第641話 春日井真澄VS魔王:都洲河廣晃⑨
圧倒的なエネルギーの奔流が都洲河とフェビアンを襲う。
【赤量裂波砲】とは比較にならないほどのエネルギー量だ。
このままでは本当にフェビアンもろとも死んでしまう。
大丈夫なのだろうか?
「【白潔増晶の鏡】」
フェビアンがそう叫ぶと結晶のような物体が私達の中間距離に突如現れ、私の【黄金気弾】を全て吸い取った。

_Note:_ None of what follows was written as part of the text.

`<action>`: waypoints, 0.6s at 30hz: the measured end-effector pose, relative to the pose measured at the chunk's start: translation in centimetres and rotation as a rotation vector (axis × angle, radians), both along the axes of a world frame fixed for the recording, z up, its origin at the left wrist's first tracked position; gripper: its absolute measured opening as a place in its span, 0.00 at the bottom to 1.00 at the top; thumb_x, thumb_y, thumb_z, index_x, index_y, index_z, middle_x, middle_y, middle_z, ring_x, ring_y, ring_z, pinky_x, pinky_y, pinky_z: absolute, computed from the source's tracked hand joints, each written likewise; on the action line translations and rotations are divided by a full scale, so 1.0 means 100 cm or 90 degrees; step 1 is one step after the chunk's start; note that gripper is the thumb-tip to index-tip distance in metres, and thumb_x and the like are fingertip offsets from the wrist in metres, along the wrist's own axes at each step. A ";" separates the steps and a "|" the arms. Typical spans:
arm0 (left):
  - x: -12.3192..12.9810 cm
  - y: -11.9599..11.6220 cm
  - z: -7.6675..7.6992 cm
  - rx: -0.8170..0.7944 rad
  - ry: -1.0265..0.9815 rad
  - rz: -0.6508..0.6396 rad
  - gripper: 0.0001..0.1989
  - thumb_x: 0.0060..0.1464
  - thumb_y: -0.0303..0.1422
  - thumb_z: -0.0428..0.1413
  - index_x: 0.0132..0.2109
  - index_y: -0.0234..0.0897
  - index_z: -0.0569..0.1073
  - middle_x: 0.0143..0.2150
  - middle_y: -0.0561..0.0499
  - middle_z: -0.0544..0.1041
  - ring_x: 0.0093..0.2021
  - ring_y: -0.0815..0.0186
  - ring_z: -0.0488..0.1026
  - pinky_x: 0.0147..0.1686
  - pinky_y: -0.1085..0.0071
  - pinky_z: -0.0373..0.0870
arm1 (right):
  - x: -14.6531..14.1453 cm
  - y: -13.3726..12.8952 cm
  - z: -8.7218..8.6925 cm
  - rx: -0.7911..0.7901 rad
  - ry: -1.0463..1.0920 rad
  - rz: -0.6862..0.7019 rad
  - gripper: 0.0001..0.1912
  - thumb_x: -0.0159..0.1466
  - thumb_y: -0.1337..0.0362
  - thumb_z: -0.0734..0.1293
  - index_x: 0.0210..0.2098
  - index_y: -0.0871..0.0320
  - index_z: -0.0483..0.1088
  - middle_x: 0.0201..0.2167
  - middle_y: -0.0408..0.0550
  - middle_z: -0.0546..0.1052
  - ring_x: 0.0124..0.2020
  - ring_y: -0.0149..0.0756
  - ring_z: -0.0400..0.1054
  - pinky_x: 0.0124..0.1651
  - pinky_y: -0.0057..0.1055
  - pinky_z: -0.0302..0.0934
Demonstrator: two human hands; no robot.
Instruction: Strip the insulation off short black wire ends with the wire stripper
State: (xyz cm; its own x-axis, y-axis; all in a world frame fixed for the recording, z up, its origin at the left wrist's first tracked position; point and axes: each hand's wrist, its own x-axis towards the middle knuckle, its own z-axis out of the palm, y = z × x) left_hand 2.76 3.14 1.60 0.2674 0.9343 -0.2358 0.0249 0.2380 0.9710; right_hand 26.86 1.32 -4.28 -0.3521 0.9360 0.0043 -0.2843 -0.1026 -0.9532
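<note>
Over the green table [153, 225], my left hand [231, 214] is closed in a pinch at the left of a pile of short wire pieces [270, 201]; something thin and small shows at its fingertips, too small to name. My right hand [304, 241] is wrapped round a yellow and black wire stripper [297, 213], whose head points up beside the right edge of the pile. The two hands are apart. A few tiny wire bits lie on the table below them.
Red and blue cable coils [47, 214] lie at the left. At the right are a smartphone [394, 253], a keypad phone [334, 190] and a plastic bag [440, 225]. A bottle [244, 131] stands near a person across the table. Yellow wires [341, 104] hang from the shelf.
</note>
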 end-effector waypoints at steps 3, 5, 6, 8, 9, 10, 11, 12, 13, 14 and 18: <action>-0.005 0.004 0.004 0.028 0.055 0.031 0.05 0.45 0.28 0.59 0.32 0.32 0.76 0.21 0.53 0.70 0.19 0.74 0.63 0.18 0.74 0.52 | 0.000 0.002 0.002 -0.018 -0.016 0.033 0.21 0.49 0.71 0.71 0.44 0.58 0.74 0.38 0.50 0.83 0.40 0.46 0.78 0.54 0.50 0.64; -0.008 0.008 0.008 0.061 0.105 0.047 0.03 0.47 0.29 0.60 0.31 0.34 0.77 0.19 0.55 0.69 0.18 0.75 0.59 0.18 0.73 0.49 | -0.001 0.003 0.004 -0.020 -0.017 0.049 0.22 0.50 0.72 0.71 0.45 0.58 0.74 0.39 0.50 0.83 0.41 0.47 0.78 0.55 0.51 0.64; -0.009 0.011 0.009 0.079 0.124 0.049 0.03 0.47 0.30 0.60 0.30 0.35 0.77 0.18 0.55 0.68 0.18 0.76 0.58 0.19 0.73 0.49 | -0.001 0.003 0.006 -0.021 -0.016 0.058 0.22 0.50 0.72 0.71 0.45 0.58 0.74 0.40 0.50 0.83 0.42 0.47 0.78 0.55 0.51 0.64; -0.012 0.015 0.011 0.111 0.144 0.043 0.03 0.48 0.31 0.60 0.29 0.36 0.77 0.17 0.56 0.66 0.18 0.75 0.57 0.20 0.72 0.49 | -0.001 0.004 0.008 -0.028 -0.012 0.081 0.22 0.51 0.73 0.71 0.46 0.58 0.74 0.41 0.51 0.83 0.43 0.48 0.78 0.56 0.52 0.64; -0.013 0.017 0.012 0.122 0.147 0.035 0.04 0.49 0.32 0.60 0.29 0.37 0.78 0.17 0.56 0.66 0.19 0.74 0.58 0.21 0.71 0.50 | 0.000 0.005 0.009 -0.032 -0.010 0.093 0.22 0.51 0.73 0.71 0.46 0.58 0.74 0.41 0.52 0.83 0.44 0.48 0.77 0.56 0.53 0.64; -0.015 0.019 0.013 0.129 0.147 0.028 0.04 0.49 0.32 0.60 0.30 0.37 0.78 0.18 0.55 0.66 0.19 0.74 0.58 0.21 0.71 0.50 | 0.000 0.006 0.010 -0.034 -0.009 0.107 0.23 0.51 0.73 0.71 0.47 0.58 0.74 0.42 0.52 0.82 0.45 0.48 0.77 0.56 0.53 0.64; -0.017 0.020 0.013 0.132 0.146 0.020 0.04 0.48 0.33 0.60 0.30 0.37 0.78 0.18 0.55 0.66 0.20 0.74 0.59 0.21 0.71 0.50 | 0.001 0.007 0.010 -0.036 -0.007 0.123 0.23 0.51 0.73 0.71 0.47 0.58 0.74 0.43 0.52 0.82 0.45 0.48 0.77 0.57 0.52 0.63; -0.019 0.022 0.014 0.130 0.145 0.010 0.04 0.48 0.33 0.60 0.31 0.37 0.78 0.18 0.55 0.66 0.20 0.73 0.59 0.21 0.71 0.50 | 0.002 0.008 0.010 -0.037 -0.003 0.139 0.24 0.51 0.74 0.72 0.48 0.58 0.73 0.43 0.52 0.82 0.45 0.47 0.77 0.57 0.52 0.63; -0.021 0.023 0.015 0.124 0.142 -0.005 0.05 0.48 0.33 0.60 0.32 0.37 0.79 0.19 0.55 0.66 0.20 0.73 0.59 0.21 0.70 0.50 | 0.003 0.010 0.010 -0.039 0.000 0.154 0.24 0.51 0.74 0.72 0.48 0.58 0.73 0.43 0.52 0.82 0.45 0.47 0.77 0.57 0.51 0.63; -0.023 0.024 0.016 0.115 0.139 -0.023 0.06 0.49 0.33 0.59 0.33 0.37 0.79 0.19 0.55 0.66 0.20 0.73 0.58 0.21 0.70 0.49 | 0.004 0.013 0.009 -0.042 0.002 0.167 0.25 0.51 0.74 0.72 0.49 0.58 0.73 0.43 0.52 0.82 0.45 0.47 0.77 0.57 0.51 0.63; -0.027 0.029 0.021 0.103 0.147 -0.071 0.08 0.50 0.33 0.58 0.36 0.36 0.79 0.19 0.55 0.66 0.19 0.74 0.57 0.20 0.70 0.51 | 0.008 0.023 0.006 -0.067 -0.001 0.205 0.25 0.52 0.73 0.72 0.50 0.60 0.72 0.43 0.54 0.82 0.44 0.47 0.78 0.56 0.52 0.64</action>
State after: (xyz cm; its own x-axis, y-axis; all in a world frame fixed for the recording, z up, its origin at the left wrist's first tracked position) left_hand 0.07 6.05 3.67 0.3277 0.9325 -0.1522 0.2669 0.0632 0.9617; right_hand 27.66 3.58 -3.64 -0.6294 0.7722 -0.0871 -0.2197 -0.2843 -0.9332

次の瞬間、結晶から集束されたレーザーのような一閃が放たれる。
本当に一瞬のことで気が付けば、都洲河の頭部はレーザーによって焼かれていた。
脳漿をぶちまけ、肉片を撒き散らしている。
頭部を失った都洲河の肉体は自重を維持することができず、その場に倒れ込む。
終わりは随分とあっけないものだった。
「凄い技だったね、フェビアン。まさか、あんな隠し球を持ってるとは思わなかったよ」
本当に死んだのか? 半信半疑だったが、【気】はゼロになり、回復する様子もない。
なにより、頭部を再生させなければ、以後の活動は不可能だ。
その兆候がない以上、やはり死んだのだろう。
意識をフェビアンに戻し、苦労を労う。
「お前の【黄金気弾】のエネルギー量が凄まじすぎただけだ。結晶も破砕してしまったし、100%エネルギー変換も成功しなかった。元々、【気弾】向けの防御技に過ぎなかったからな。それを派生させて【エネルギー変換】と【照準補正】を組み込んだ。お前に負けてから思いついた技だ。いつかリベンジしてやろうと研究してた技だが、こんな土壇場で使う羽目になるとは思わなかったよ」
照れ笑いのようなものを浮かべているが内心は複雑なのだろう。
対私用の切り札を私に見られていては世話はない。
さらに【魔王】を倒せたことより、自分の意図した通りに技が発動しなかったことにも不満を感じているようだ。
面白くなさそうな表情で都洲河の亡骸を見ている。
一方、クーリッジは都洲河の亡骸の側で倒れこんでいた。
それだけ疲弊していたのだろう。
獅子奮迅の活躍を見せたが最後にオイシイところを私とフェビアンが盗ってしまった。
それがショックだから立てないなんて駄々をこねないだろうな。
「クーリッジ、勝者が情けない顔を見せるな。勝者は常に評価される。勝者には人前での安息など許されていない。お前のそういう姿はせっかくの高評価を落としてしまう。分かったら立て。自分の実力不足を嘆いたところでどうにもならん。悩む暇があったら、模擬戦でもしろ。戦って戦って戦って、戦った先に真理がある。止まっていては朽ちるだけだ。まあ、俺なら幾らでも付き合ってやるから…」
不安に思いながらも声をかけに近づくとフェビアンが先に発破をかけてくれた。
まるで父親のように優しくも厳しい叱責だ。
いつの間にここまで仲良くなったのだろう。